**Your task**
Repeat all of the data word for word so that only the pictures are missing from the copy.
- - - - - - -
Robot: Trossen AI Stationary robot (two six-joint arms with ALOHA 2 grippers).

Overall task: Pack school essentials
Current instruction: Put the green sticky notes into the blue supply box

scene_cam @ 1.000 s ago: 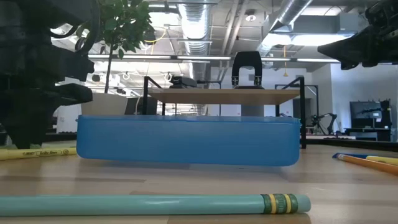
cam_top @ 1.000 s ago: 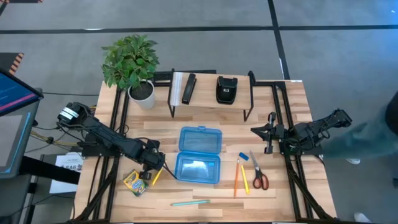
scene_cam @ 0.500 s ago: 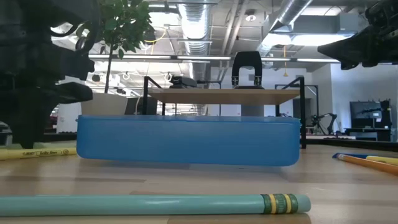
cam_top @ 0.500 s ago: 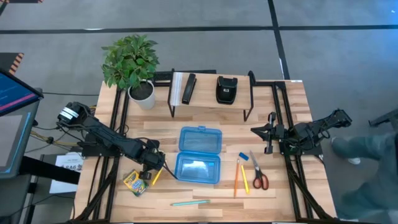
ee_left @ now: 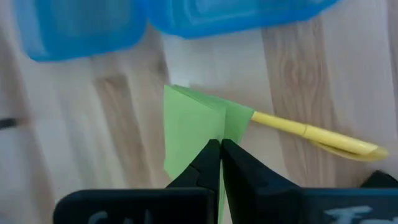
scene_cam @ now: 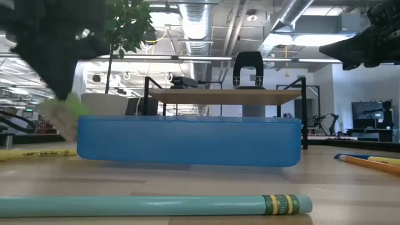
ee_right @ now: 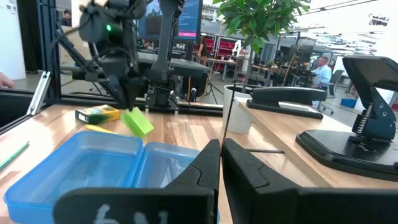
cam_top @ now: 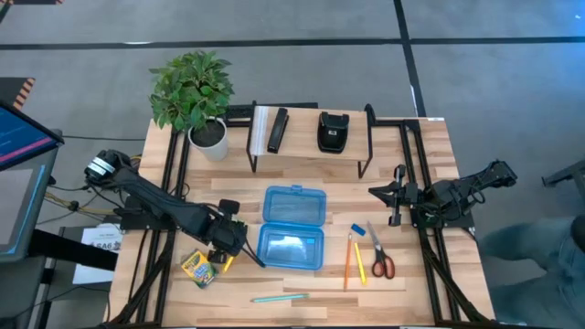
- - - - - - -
**Answer space**
Robot: Trossen AI Stationary robot (two six-joint arms with ALOHA 2 grippers).

Overall task: Pack school essentials
Current instruction: Put the green sticky notes into the blue supply box

scene_cam @ 1.000 s ago: 
cam_top @ 1.000 s ago: 
scene_cam @ 0.500 s ago: 
cam_top @ 0.500 s ago: 
ee_left @ now: 
scene_cam @ now: 
ee_right @ now: 
cam_top @ now: 

This concludes the output for the exercise.